Authored by: Russell Sommers
During the Jan. 24, 2017 conference call of the NAIC Cybersecurity (EX) Task Force, there was a lengthy discussion around the use of third parties, contracting with third parties and breach notification requirements of licensed insurers when a third party service organization has been breached. The discussion focused on specific actionable items arising from Section 4(f) of the draft model law, which states:
“The licensee shall contract only with third-party service providers that are capable of maintaining appropriate safeguards, as required by the state laws in which the licensee is located or other statutory authority, to protect for personal information in the licensee’s possession, custody or control, and the licensee shall be responsible for any failure by such third-party service providers to protect personal information provided by the licensee to the third-party service providers consistent with this Act.”
Requirements of carriers in contracting third parties
Comments from interested parties and regulators centered on the requirements of carriers in contracting with third parties, specifically:
- Contract provisions outlining protocols for breach notification;
- Carrier responsibilities in vetting the information provided in notices by third party vendors;
- Licensee requirements in notifying consumers of data breaches at third party service providers; and
- The concept of the “harm” trigger being used to reduce a deluge of notices to consumers and how many notifications are too many.

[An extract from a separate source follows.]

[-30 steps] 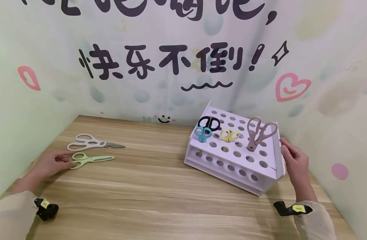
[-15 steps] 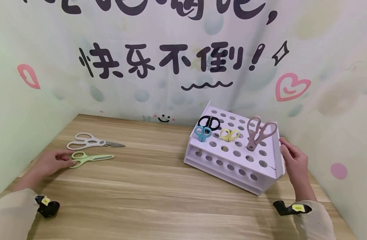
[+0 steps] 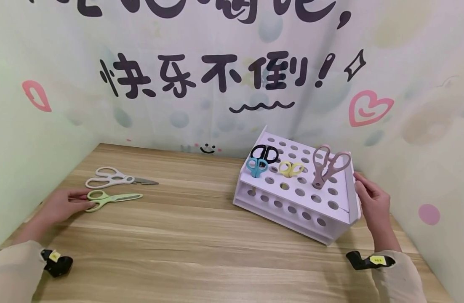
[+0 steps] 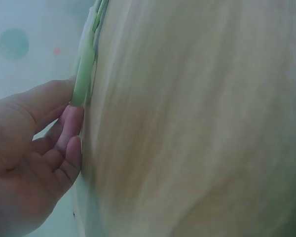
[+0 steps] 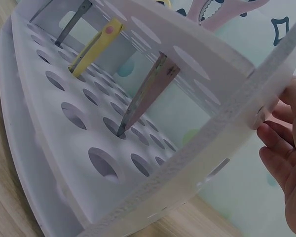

Authority of state insurance regulators over industry service providers
Conversation transitioned to the authority of individual state insurance regulators to govern insurance industry service providers and the onus of individual companies to mandate compliance requirements on service providers. Challenges associated with third party service provider compliance with insurance regulations were also discussed. Specific conversation was given to very large service providers which service across industries, for which compliance would be a magnanimous effort, and small boutique service organizations, for which compliance would be cost prohibitive.
A significant volume of interested party comments on the NAIC Data Security Model Act are targeted to be addressed in subsequent bi-weekly conference calls.
What to do now
In lieu of the authoritative guidance of state adoption of a final version of the Data Security Model Act, there are things insurers can do now to prepare that represent current corporate governance and information security best practices:
- Map data flow for your organization, including:
- what data is captured;
- how that data is processed;
- where the data goes internally/externally;
- how/if data is encrypted;
- how data is transmitted to and from the company; and
- inventorying what data is transmitted to outside parties including third party service providers, regulators, related parties, etc.
- Include contract language which outlines protocols for breach notifications and specific data requirements.
- Test incident response and breach notification protocols.
While the final language of the Data Security Model Act remains to be seen, the general context of the provisions of that act relating to third party service providers are clear: “Licensee’s can assign authority, but not responsibility. Insurance companies are responsible for all transactions performed on their behalf.”